▸ Problem statement
How many lines of the records below contain the word "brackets"? Answer with the number alone.
Data to process Block Start
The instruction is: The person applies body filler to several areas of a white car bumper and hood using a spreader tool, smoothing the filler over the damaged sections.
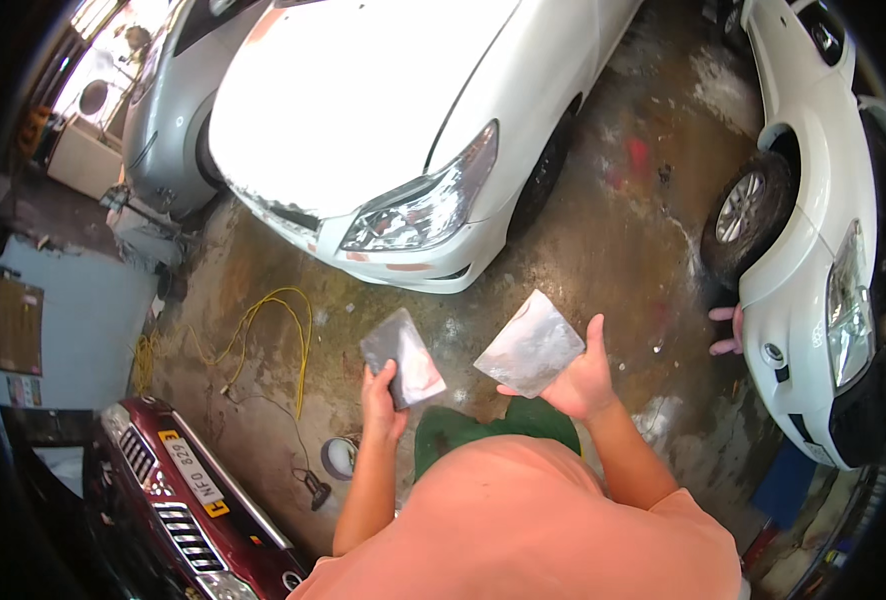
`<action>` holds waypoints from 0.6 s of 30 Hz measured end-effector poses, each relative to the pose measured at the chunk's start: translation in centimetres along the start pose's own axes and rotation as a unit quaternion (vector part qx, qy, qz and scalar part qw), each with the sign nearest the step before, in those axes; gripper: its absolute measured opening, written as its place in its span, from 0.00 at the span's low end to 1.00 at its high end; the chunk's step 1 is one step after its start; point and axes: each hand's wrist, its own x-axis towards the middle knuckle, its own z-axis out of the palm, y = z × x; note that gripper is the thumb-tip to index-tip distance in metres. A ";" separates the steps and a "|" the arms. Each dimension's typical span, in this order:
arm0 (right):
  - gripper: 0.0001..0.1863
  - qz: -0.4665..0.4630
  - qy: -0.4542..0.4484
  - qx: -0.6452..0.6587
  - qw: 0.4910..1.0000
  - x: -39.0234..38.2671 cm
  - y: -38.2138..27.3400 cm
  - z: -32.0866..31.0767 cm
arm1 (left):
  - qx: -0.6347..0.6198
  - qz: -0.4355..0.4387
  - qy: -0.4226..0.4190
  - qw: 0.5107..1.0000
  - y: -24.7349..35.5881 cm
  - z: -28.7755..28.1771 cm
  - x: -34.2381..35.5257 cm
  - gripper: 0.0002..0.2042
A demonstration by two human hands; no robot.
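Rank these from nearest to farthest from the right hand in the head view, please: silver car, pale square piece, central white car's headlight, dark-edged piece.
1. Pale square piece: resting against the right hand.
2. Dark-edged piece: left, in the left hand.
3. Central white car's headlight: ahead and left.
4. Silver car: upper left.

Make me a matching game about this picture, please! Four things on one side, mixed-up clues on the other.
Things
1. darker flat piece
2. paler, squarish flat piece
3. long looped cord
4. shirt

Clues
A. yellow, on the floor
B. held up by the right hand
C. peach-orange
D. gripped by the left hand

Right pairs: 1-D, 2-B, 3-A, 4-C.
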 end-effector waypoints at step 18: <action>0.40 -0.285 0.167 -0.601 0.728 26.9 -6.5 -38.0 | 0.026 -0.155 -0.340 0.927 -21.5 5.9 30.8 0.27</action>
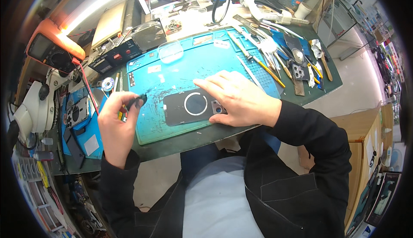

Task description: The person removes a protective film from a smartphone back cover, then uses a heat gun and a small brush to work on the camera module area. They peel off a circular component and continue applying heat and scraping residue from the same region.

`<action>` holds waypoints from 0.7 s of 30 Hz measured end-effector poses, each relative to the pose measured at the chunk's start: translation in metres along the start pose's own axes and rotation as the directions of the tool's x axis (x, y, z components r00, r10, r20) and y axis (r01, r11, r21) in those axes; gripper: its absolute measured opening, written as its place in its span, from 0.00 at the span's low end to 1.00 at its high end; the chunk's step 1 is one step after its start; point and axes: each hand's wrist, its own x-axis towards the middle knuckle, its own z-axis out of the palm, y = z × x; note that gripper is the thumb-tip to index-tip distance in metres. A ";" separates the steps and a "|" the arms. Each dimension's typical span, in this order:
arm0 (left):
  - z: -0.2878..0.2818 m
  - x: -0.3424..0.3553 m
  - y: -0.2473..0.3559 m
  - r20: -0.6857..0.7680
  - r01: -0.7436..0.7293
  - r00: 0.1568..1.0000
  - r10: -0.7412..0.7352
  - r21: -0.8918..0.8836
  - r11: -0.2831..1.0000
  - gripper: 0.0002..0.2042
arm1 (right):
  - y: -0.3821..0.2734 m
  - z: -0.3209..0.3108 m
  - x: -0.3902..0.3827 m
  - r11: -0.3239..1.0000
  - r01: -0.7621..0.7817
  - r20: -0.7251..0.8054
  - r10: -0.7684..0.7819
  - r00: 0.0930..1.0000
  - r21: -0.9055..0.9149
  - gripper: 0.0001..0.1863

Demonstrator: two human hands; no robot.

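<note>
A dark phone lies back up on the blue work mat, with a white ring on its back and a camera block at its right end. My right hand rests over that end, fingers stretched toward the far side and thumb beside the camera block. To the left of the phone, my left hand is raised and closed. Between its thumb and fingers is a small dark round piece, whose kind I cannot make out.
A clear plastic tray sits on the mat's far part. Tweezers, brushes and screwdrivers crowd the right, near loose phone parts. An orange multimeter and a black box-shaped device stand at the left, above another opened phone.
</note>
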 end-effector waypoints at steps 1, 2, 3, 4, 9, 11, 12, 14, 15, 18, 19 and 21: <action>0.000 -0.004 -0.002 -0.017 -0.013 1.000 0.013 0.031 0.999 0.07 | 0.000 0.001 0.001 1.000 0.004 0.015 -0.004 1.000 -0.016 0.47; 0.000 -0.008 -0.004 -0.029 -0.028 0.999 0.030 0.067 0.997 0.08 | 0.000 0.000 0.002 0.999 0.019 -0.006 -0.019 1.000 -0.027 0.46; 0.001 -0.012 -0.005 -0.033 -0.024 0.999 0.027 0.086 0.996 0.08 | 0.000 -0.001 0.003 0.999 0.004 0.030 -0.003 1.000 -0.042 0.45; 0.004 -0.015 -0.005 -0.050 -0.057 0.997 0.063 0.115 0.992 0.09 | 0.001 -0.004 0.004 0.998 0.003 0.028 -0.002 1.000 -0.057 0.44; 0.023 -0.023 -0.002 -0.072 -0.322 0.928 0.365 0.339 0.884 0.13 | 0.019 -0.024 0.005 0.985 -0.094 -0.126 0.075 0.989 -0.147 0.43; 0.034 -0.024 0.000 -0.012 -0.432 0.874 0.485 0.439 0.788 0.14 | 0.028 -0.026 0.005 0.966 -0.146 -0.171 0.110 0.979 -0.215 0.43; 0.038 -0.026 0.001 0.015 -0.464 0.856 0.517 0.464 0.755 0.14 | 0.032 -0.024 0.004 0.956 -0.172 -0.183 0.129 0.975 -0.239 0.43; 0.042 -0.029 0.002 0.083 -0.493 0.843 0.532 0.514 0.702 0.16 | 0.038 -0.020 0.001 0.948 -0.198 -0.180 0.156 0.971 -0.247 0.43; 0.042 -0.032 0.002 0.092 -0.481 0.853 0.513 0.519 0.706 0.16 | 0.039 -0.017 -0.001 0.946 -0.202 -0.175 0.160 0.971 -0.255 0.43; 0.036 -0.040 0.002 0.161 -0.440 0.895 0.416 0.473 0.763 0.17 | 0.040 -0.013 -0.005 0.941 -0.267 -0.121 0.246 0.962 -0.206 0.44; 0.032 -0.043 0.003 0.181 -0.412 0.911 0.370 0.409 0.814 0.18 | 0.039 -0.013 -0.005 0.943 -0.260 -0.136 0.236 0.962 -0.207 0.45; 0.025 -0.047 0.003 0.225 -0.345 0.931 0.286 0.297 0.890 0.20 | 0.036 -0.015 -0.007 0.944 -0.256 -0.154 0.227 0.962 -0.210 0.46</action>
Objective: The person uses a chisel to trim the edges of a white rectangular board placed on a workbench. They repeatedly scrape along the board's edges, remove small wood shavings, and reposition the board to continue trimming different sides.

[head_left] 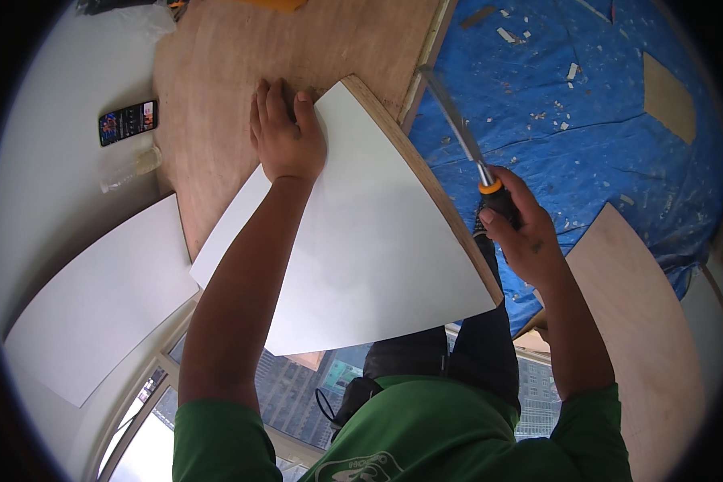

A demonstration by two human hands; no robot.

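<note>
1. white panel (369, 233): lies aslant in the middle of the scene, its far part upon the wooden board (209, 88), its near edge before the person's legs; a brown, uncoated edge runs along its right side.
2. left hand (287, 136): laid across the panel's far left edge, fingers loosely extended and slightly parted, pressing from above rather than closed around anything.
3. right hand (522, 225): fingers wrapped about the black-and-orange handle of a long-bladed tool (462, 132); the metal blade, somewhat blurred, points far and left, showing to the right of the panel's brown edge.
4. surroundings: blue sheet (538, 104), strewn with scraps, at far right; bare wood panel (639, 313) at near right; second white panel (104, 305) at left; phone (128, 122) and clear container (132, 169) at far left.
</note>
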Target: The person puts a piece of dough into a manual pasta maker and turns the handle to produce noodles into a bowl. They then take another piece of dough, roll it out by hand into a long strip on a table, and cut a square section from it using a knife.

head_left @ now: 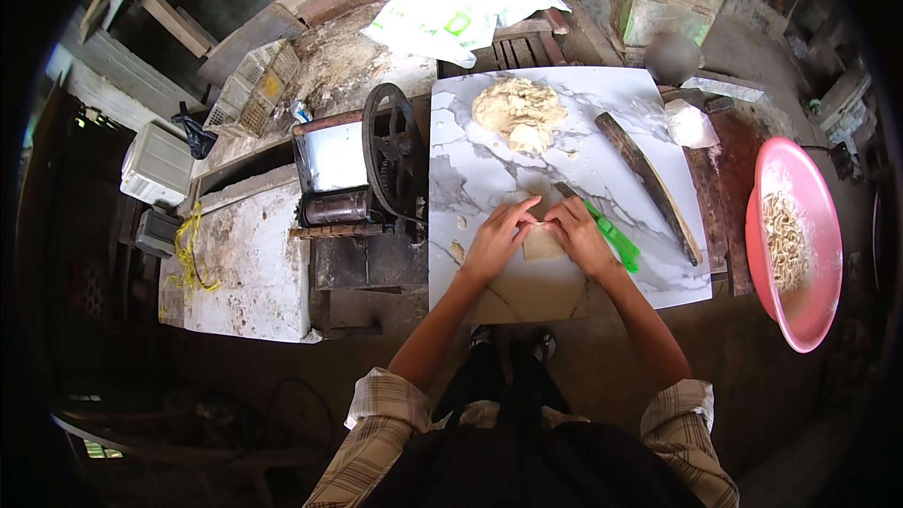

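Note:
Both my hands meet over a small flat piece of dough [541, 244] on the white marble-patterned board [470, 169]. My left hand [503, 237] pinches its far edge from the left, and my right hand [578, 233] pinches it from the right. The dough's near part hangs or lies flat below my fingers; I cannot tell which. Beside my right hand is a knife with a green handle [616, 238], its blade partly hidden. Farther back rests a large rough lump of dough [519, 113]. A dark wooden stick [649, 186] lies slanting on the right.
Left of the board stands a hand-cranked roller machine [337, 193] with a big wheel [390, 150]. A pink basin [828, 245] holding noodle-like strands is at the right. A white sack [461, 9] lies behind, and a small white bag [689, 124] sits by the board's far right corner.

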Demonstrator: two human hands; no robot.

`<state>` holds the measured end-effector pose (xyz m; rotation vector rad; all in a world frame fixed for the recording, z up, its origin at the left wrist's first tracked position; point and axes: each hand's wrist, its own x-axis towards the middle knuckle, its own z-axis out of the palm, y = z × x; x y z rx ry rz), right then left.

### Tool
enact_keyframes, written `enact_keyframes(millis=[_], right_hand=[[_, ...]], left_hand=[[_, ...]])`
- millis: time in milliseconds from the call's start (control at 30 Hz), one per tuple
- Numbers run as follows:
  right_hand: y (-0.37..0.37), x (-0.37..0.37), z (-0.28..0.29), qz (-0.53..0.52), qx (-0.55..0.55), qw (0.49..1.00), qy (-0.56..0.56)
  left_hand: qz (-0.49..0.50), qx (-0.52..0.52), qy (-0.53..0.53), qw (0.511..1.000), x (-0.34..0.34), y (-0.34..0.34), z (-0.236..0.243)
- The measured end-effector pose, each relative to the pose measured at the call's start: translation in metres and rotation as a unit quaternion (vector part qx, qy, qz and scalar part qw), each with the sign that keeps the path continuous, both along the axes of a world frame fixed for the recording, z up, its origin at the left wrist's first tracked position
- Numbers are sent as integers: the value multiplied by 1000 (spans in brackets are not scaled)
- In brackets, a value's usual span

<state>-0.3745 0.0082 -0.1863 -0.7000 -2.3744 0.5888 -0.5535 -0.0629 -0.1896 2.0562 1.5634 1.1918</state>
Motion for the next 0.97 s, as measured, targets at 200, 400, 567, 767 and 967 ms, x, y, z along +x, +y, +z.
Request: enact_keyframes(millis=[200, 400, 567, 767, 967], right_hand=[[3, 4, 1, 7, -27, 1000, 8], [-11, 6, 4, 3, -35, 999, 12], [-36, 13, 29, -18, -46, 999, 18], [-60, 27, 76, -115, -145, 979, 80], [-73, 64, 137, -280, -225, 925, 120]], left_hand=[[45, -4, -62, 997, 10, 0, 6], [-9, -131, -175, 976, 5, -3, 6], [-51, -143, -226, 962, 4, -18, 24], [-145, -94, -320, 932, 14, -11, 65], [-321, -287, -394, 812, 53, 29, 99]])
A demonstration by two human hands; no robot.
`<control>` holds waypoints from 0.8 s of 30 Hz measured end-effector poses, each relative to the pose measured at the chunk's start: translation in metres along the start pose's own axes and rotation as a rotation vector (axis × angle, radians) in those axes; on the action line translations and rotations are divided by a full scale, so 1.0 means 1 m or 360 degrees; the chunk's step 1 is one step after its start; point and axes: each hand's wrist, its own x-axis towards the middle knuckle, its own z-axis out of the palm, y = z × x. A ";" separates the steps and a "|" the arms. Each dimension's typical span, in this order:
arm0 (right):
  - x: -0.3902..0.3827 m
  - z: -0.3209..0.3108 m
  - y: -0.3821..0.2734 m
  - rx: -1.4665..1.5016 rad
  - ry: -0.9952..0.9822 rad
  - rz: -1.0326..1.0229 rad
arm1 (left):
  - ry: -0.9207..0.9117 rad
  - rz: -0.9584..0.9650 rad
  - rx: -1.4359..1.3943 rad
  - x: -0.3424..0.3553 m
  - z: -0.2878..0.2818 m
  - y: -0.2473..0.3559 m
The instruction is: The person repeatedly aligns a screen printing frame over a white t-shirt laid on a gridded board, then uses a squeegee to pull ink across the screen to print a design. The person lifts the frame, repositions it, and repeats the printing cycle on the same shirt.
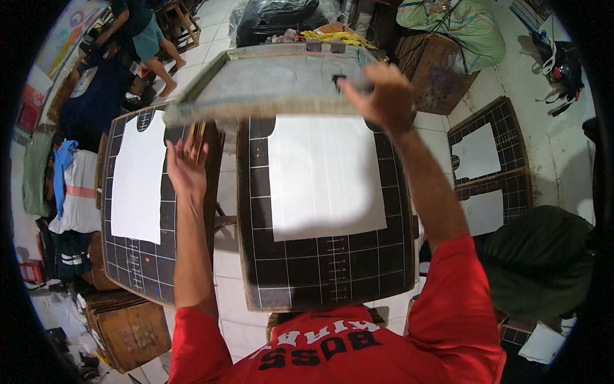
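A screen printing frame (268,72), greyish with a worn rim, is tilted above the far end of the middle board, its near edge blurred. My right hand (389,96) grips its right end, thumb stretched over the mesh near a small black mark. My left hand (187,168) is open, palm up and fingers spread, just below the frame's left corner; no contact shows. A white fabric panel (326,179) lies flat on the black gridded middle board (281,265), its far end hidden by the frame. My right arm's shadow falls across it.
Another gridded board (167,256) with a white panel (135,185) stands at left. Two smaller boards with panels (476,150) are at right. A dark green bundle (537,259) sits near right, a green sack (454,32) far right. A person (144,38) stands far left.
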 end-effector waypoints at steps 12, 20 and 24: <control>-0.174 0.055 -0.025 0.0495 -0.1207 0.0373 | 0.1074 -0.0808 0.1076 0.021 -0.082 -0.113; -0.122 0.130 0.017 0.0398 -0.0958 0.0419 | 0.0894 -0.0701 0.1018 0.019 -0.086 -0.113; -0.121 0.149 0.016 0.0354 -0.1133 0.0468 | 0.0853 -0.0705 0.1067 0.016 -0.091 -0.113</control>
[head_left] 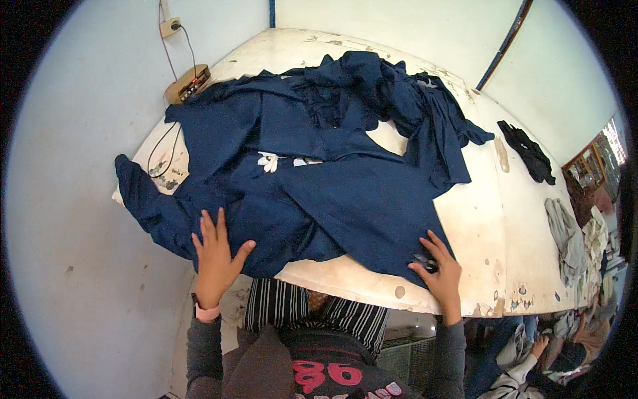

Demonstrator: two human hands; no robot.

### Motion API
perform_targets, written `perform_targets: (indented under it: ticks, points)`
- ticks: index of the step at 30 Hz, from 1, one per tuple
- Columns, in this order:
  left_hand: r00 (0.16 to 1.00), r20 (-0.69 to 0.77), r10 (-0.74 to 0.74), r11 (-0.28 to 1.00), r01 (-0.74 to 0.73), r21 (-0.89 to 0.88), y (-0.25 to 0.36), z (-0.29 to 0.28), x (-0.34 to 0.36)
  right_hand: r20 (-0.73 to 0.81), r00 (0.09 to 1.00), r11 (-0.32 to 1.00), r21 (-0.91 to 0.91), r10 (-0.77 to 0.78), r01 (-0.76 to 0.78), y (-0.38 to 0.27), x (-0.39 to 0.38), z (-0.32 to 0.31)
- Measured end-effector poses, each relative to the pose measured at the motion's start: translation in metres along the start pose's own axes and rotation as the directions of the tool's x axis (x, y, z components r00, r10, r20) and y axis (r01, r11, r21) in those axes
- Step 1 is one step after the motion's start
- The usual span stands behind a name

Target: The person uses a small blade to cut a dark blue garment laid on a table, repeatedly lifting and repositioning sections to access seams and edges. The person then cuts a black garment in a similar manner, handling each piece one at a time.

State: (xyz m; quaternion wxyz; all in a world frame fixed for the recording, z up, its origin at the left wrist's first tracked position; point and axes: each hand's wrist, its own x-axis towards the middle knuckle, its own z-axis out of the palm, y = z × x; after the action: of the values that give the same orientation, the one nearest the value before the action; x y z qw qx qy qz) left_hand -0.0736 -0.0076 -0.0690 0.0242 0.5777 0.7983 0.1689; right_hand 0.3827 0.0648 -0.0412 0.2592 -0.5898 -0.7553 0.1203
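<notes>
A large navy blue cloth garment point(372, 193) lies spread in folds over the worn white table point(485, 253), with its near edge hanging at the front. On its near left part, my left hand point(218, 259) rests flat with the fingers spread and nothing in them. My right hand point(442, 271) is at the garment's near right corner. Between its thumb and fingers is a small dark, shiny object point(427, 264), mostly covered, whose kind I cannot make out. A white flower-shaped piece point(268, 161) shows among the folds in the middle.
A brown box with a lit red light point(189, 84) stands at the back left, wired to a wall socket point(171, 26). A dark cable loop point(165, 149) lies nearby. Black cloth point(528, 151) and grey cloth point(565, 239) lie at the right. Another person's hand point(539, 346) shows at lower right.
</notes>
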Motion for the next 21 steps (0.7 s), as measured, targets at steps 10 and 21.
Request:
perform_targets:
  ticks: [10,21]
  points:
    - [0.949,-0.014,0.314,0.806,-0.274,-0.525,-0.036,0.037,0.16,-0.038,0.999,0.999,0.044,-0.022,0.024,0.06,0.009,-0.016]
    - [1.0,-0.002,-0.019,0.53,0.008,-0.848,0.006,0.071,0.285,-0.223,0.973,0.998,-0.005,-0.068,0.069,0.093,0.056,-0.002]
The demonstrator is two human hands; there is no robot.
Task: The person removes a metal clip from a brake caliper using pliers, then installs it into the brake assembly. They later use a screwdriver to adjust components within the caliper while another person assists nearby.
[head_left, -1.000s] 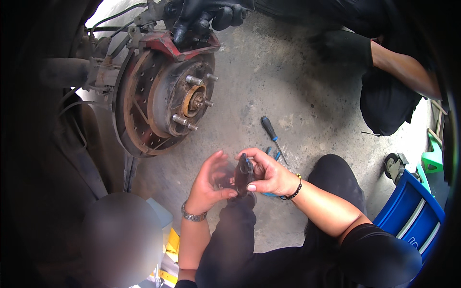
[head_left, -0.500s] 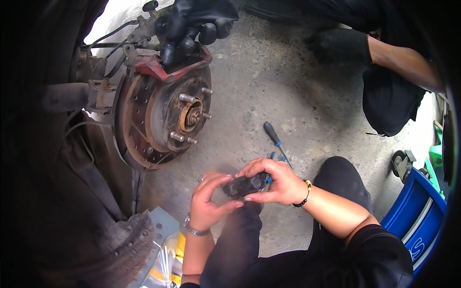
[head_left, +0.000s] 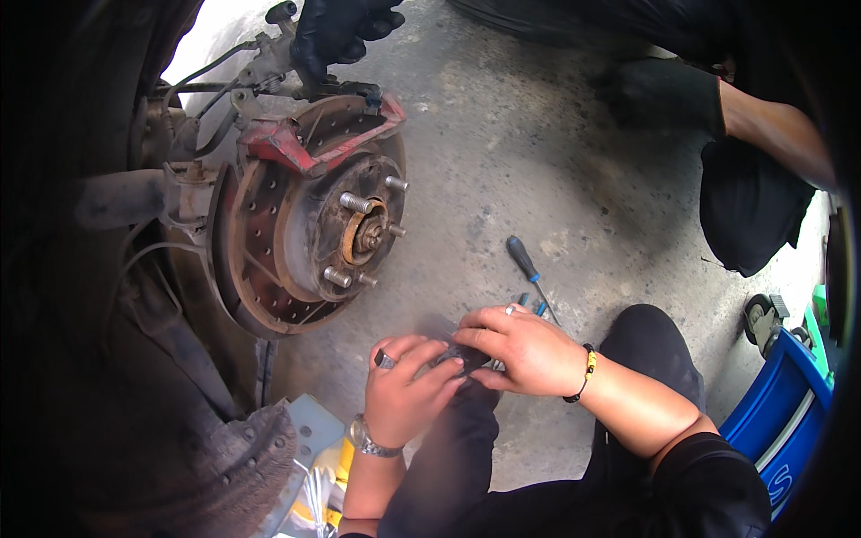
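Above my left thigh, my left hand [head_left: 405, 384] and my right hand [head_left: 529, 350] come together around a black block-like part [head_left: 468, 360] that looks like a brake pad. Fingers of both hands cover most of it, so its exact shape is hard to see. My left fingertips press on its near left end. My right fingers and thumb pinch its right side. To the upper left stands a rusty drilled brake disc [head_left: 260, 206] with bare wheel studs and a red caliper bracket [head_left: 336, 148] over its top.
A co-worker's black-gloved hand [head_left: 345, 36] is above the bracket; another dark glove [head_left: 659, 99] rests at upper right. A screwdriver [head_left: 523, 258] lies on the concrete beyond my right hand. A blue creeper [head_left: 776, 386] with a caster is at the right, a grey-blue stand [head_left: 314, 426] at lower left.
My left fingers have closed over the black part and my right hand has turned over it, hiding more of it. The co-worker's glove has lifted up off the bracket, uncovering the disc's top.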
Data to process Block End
▸ Written response
2